Large utility-scale solar PV plants are advancing in densely populated European economies such as Italy and Germany, where so far smaller plants had prevailed.
In Italy, Danish developer European Energy has grid connected what it claims to be Italy’s largest photovoltaic plant, a 103MW array near Foggia in the southern region of Apulia.
“Italy is an important market for us. We are ready to invest approx. €800m ($898m) in the next 5 years to develop other projects in Italy, where the sunny days and overall climate conditions make a Dane like me envious,” European Energy chief executive Knud Erik Andersen said.
The company’s head of project development in Italy, Alessandro Migliorini, added that the solar plant is 50% more efficient than a similar park with 5-year-old technology, meaning “it will produce more energy in less space, reducing its footprint and landscape impact.”
Subsidy-free in Germany
In Germany, meanwhile, utility EnBW has received 18,000 modules from Chinese manufacturer Trina Solar for the 187MW Weesow-Willmersdorf array north of Berlin, which when it is completed by the end of this year will be the country’s largest, and also the largest without subsidies.
“We believe that we have a number of different options for marketing the electricity,” said Thorsten Jörß, head of project development for photovoltaics at EnBW.
The utility said it could be supplied to distribution customers or sold either on the market or as part of one or more long-term power purchase agreements (PPA).
"We are convinced that solar energy is competitive."
In both Italy and Germany, a large part of solar power capacity comes from rooftops, given the countries’ lack of space and food-versus-energy debates in the past.
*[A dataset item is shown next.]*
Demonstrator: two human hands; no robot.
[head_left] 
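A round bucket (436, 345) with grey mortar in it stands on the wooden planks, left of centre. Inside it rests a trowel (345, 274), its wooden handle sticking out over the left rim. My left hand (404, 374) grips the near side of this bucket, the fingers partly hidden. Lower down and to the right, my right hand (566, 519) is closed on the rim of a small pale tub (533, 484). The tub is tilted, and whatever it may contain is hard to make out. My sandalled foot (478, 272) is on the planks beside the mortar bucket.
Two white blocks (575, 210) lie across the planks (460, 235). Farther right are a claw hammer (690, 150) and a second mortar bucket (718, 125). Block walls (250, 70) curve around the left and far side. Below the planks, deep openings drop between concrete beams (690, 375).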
Both are among Europe’s most densely populated countries, with a population density of 232 people per square kilometer in Germany, and 201/km2 in Italy.
That compares to 3.2 people/km2 in Australia, or 33.2 people/km2 in the US, for example, two countries where large utility scale solar arrays have been constructed for many years.
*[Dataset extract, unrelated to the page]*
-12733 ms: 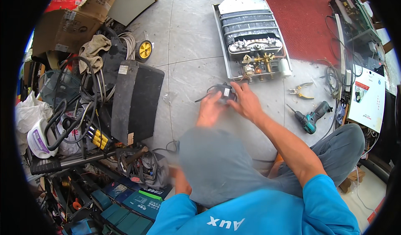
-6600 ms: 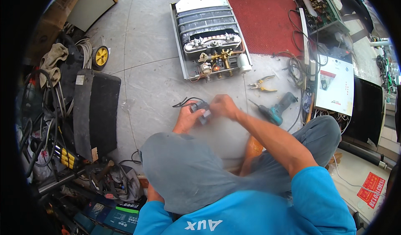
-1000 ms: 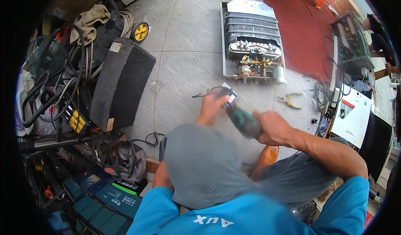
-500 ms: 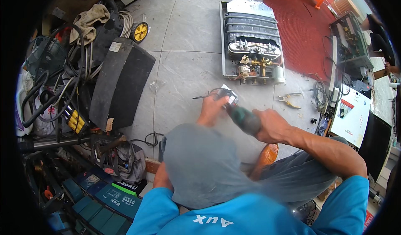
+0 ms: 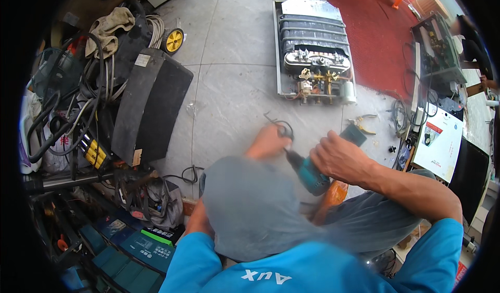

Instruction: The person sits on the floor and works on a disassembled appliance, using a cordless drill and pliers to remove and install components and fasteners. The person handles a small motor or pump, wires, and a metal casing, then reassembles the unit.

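Nearest, past the grey knee [image 5: 250,204], the right hand [image 5: 336,157] is wrapped around the grip of the drill [image 5: 313,180], low over the floor [image 5: 234,95]. Half a second ago the drill was a blur, seen nose-on to the small labelled box; now its teal side and its battery [image 5: 354,135] show clearly, so it has been turned or drawn back in the hand. Its body runs from lower right to upper left, the nose aimed up-left at the left hand [image 5: 270,142]; the grip crosses that line, rising up-right to the battery.

The left hand is just beyond the nose, fingers curled closed around the root of a black cable [image 5: 290,130], which loops out above it. The box's pale face is out of sight; I cannot tell if the bit touches it, but driver and work look parted or nearly so.

Farther off, the pliers [image 5: 363,124] lie below the lower right corner of the heater [image 5: 314,38], which lies along the mat's [image 5: 372,43] left edge.
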Demonstrator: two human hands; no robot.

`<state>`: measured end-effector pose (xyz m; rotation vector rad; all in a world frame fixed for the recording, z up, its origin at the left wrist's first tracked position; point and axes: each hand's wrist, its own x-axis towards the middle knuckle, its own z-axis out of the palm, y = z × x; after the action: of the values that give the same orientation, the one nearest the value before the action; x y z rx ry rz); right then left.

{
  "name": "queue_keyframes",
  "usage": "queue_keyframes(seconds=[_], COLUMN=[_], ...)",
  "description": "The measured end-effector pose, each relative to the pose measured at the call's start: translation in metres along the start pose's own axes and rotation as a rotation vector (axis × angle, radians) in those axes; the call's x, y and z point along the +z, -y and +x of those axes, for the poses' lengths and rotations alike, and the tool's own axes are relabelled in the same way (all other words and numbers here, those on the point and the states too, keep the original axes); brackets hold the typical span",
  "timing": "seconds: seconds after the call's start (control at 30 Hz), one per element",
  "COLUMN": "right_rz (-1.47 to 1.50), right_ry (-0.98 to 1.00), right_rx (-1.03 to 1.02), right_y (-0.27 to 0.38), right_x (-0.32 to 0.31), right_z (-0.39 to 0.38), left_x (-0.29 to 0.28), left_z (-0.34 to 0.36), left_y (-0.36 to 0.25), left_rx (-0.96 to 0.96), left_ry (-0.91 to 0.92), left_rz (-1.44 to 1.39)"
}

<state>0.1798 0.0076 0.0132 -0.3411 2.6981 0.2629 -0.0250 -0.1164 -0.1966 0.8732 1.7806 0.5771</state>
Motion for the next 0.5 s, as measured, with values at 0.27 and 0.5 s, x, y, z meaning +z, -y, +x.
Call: queue_keyframes(seconds=[0.27, 0.5], right_rz=[0.712, 1.199], right_ry=[0.027, -0.253], right_rx=[0.363, 0.715], right_y=[-0.012, -0.021], right_x=[-0.009, 0.003], right_z=[-0.043, -0.04], left_x=[-0.038, -0.058], left_z=[-0.02, -0.036], left_y=[-0.001, -0.026], left_rx=[-0.16, -0.051], left_ry=[0.042, 0.001], left_rz=[-0.939, -1.129])
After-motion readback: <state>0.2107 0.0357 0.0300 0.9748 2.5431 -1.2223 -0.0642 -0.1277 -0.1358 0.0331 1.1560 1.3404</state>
“Large photovoltaic projects like this one are needed to push forward the Energiewende (energy transition),” Jörß points out.
To be able to build such a large solar array close to Berlin, EnBW has put in place compensatory and replacement measures for the protection of nature and species.
For example, the entire area on and around the solar park will be turned into a grassland habitat for a rich variety of species, EnBW said. The utility will plant shrubs and trees and also developing hedges and stepping stone biotopes, which it says will complement the natural habitat found in the neighbouring area.
European Energy said its plant is the 17th largest in the world with a single connection point, and will save more than 80,000 tons of CO2 emissions per year.